- From: Jonathan Marsh <jmarsh@microsoft.com>
- Date: Fri, 17 Mar 2000 15:43:18 -0800
- To: "'John Boyer'" <jboyer@PureEdge.com>, TAMURA Kent <kent@trl.ibm.co.jp>, IETF/W3C XML-DSig WG <w3c-ietf-xmldsig@w3.org>
- Cc: "Martin J. Duerst" <duerst@w3.org>, "Christopher R. Maden" <crism@exemplary.net>, James Clark <jjc@jclark.com>
> -----Original Message-----
> From: John Boyer [mailto:jboyer@PureEdge.com]
>
> Hi Jonathan,
>
> Perhaps I've missed something huge here. You said that node-sets are
> automatically serialized. Could you please point out where
> in the XPath
> spec it says anything about this?
I was referring to the XML Sig spec section 6.6.3.4: "If the result of the
XPath expression is a node-set, then the XPath transform output is the
string result of calling serialize() on the node-set."
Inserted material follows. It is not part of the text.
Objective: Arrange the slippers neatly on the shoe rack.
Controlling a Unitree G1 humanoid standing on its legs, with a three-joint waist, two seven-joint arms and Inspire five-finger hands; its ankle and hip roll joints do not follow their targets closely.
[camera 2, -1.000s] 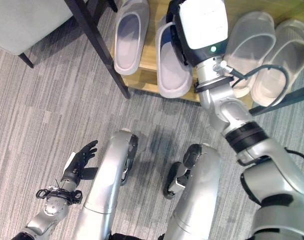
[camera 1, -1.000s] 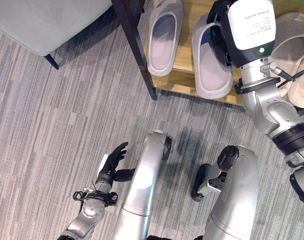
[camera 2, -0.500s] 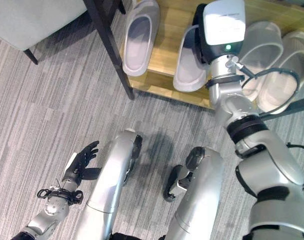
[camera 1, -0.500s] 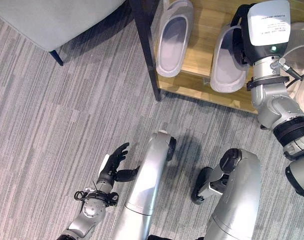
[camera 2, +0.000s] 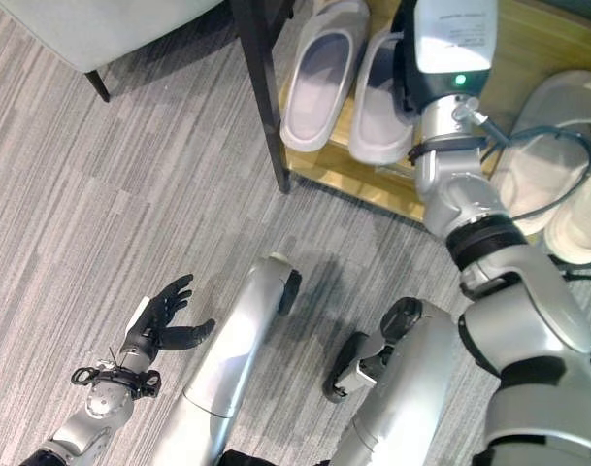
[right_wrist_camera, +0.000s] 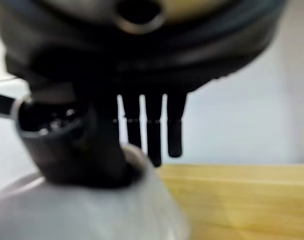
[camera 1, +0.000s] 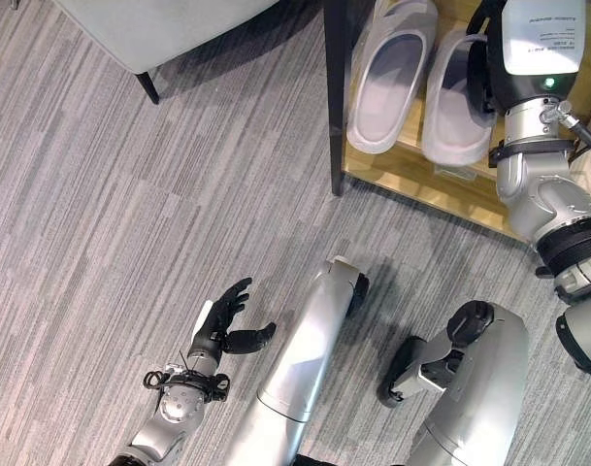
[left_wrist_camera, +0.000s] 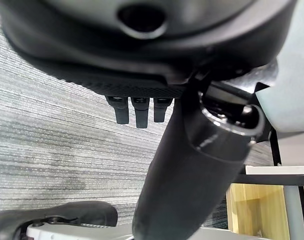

So as a user I don't have to call serialize() every time myself, it gets
invoked automatically if my expression returns a nodeset. Or am I missing
something?
>
> Thanks,
> John Boyer
> Software Development Manager
> PureEdge Solutions, Inc. (formerly UWI.Com)
> jboyer@PureEdge.com
>
>
> -----Original Message-----
> From: Jonathan Marsh [mailto:jmarsh@microsoft.com]
> Sent: Friday, March 17, 2000 3:06 PM
> To: 'John Boyer'; TAMURA Kent; IETF/W3C XML-DSig WG
> Cc: Martin J. Duerst; Christopher R. Maden; James Clark
> Subject: RE: Xpath transform changes and questions
>
>
>
>
> > -----Original Message-----
> > From: John Boyer [mailto:jboyer@PureEdge.com]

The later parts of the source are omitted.